**Exercise objective**
Among the records, how many lines carry the string "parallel"? Give that number with nothing added.
──────────────────────────────
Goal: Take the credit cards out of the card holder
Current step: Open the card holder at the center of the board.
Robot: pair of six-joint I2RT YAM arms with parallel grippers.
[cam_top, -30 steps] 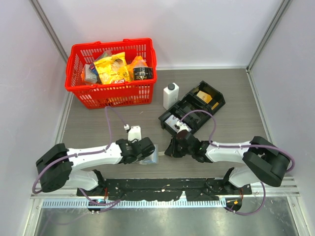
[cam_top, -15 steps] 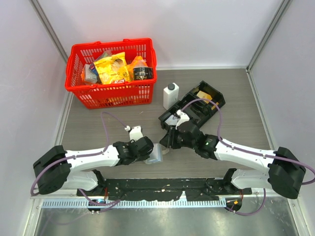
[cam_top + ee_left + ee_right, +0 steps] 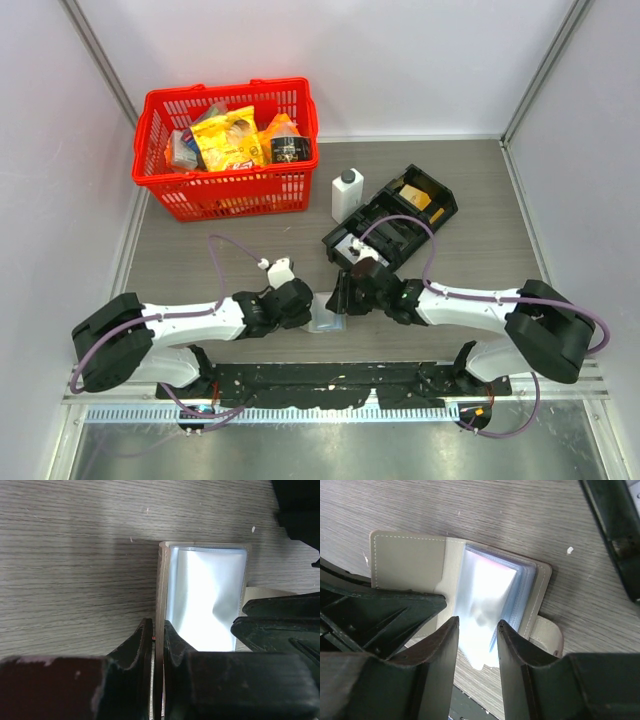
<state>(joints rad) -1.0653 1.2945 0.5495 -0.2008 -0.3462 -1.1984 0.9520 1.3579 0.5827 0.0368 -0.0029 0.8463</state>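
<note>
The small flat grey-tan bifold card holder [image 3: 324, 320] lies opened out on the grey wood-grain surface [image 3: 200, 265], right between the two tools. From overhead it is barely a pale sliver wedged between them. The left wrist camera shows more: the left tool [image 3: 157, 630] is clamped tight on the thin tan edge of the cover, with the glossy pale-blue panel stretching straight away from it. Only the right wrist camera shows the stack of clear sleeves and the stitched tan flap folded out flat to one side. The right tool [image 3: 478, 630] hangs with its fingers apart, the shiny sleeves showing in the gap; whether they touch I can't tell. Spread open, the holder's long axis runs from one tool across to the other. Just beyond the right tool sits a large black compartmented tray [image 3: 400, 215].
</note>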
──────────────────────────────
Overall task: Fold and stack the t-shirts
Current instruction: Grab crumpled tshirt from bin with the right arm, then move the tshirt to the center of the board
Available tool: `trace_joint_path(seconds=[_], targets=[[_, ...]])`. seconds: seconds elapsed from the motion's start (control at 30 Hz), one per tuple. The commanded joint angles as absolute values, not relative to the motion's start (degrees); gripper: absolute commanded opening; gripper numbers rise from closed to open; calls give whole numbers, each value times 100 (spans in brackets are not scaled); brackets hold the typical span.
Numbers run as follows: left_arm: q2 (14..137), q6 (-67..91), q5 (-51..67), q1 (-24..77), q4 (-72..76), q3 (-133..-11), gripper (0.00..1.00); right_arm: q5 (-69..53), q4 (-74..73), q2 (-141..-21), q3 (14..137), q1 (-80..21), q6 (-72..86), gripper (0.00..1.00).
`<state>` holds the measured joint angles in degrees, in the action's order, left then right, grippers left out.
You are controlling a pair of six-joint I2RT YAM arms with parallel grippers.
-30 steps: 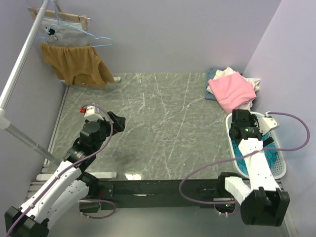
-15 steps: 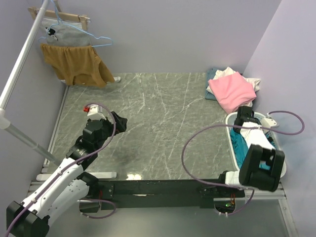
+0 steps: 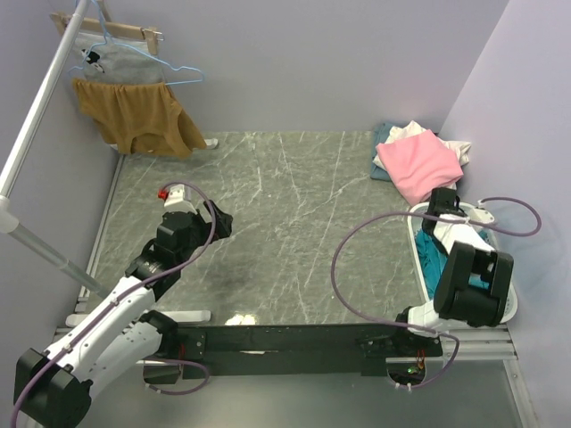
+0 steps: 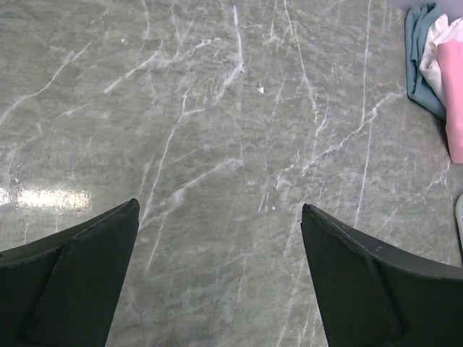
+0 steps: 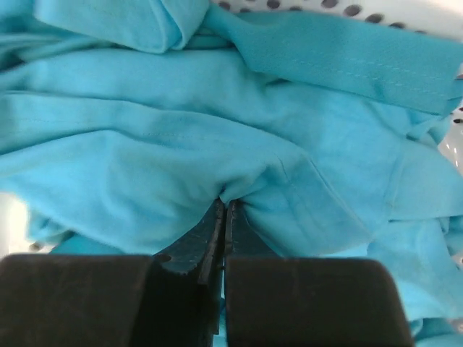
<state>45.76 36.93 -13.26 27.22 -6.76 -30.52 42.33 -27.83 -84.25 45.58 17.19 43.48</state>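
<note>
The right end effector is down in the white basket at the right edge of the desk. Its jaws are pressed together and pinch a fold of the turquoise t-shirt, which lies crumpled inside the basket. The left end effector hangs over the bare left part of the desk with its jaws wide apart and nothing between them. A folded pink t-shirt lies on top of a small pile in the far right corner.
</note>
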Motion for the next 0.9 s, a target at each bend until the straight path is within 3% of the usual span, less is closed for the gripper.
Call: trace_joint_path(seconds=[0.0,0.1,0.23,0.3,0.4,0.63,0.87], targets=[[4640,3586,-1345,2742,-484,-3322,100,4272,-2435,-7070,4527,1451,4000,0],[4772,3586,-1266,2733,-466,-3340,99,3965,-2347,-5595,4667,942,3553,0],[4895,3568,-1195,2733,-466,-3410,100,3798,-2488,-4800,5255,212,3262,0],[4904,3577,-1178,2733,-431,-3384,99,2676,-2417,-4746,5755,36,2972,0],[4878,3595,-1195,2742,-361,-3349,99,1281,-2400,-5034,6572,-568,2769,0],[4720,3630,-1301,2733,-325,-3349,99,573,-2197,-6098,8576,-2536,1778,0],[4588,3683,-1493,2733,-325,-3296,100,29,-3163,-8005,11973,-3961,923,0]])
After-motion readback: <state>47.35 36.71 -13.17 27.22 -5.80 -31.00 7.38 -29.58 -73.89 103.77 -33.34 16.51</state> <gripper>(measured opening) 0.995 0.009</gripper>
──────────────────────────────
**Task response**
2